TASK DESCRIPTION —
Take every line from the listing below that contains "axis".

DATASET EXTRACT —
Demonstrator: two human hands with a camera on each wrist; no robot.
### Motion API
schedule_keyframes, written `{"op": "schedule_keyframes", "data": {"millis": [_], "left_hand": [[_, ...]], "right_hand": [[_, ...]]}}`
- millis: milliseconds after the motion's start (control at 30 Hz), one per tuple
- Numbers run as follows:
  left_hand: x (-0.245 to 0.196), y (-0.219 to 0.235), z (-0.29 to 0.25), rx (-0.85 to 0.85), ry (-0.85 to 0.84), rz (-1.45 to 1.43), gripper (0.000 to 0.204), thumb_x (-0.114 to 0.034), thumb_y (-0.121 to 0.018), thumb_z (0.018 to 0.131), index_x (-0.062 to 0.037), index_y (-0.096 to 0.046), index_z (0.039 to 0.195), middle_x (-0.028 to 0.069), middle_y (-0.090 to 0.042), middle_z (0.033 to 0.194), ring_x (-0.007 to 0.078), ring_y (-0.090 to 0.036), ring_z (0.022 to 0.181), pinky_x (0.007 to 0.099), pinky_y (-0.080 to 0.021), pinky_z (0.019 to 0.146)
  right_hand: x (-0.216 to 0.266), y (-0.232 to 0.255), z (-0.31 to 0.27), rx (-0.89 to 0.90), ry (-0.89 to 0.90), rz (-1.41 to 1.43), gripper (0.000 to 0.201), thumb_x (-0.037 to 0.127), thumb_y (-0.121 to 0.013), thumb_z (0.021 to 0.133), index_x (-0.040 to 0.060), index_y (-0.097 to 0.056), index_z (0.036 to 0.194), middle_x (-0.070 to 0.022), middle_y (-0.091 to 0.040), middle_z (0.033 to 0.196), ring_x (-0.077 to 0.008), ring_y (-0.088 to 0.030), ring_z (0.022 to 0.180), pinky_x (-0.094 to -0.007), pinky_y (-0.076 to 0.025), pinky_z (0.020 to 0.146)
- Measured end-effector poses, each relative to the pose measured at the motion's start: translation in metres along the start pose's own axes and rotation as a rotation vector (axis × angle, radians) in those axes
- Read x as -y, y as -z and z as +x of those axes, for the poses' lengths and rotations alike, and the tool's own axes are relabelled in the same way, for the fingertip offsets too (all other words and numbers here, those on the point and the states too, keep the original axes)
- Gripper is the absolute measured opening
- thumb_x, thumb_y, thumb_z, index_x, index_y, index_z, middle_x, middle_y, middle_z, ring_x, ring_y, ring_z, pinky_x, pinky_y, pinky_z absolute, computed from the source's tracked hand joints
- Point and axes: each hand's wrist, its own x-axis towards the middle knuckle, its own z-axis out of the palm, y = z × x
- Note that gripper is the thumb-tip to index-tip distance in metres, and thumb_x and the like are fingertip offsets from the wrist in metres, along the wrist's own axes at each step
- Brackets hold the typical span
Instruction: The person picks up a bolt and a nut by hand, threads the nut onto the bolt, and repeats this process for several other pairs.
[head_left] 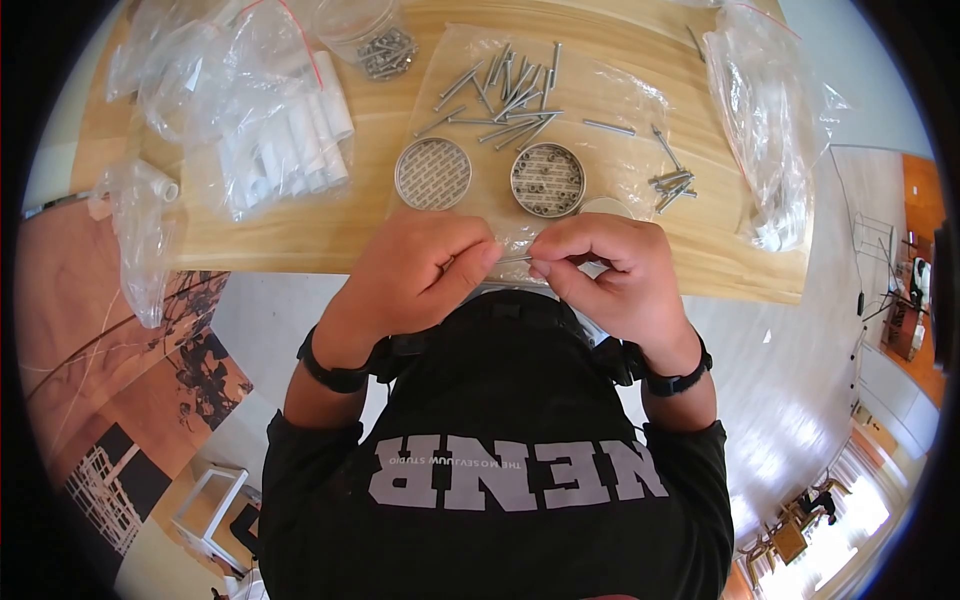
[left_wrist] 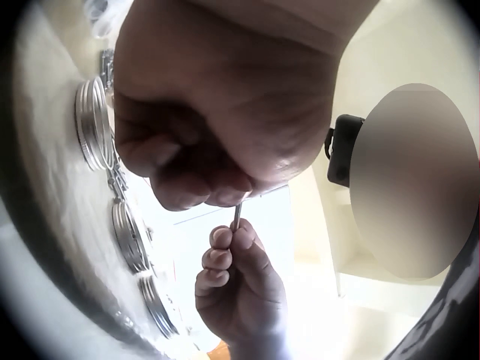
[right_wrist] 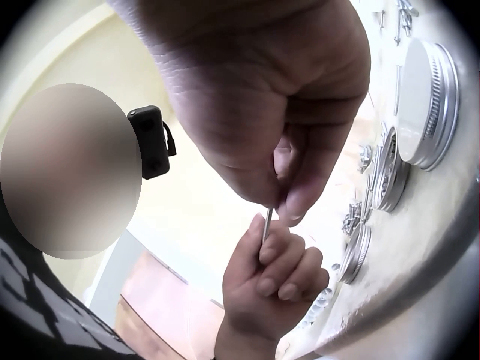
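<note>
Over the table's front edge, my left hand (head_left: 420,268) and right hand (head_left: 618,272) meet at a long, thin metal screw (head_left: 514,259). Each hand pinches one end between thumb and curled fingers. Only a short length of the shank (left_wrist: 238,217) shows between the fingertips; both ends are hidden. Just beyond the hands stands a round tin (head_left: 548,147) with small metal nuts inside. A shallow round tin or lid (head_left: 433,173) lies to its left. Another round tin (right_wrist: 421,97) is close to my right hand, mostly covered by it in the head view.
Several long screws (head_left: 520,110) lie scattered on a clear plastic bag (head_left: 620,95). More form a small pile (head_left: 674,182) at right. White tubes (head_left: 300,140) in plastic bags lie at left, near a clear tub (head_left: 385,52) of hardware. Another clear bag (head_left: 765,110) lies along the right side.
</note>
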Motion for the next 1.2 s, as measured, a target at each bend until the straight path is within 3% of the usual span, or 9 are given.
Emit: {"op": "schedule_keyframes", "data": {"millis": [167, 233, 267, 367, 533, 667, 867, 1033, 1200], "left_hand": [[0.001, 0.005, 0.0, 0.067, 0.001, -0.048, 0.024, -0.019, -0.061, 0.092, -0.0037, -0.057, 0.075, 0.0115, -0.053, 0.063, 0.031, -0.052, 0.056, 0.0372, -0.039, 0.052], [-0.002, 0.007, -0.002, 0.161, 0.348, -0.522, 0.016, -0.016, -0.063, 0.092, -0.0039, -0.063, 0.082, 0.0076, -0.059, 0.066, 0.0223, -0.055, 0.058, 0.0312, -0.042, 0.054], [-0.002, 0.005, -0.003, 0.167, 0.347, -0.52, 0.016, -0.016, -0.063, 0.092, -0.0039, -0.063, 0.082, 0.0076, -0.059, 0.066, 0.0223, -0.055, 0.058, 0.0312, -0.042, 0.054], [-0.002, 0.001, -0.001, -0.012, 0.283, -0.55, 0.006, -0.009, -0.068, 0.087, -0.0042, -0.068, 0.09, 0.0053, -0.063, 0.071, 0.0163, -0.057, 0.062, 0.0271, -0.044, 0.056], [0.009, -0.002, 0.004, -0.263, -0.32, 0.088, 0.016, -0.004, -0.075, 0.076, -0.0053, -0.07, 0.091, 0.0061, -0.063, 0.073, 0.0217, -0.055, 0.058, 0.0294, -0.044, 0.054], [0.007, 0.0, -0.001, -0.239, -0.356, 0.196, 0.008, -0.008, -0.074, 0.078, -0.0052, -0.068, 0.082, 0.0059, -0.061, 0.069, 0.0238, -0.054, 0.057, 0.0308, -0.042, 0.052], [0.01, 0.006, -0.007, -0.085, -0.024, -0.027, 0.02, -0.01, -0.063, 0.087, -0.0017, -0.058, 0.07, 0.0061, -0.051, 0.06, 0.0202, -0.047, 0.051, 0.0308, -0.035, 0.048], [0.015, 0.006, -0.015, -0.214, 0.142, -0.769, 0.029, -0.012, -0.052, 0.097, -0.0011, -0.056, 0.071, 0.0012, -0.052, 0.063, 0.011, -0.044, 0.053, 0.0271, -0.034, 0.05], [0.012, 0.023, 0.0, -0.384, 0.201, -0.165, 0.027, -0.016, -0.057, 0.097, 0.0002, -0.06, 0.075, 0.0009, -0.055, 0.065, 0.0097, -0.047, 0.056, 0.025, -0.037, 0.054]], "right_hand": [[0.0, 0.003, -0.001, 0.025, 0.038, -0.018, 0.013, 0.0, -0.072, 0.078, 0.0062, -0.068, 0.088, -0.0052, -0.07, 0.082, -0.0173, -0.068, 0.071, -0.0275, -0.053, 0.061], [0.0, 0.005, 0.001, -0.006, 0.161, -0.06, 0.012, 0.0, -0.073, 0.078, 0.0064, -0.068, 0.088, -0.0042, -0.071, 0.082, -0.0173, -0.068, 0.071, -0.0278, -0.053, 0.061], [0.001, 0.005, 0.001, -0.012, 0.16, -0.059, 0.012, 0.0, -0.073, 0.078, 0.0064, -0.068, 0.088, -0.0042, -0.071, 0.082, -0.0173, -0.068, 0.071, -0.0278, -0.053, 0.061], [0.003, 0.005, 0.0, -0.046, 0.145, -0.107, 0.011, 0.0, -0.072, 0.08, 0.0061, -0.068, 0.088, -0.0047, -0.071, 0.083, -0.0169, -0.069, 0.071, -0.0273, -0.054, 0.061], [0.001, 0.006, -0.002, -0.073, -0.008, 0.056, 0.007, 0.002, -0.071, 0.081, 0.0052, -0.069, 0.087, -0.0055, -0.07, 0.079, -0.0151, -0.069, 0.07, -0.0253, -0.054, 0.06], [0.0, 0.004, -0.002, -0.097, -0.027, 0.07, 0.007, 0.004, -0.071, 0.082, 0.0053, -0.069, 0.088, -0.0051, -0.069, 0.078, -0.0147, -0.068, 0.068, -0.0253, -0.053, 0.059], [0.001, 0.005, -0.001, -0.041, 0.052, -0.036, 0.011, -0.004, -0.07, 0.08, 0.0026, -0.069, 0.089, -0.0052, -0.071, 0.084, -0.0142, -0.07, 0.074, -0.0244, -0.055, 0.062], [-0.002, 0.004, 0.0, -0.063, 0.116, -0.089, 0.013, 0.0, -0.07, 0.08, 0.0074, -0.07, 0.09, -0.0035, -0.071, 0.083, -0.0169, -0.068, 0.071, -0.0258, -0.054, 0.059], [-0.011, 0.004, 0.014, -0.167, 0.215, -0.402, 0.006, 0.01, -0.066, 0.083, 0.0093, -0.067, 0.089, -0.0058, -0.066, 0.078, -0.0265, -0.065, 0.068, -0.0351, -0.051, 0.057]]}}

TASK RESPONSE —
- Measured end-effector poses, each relative to the pose measured at the motion's start: translation in metres along the start pose's own axes and rotation as a rotation vector (axis × angle, radians) in those axes
- Point and axes: each hand's wrist, its own x-axis towards the middle knuckle, its own z-axis out of the palm, y = z × x

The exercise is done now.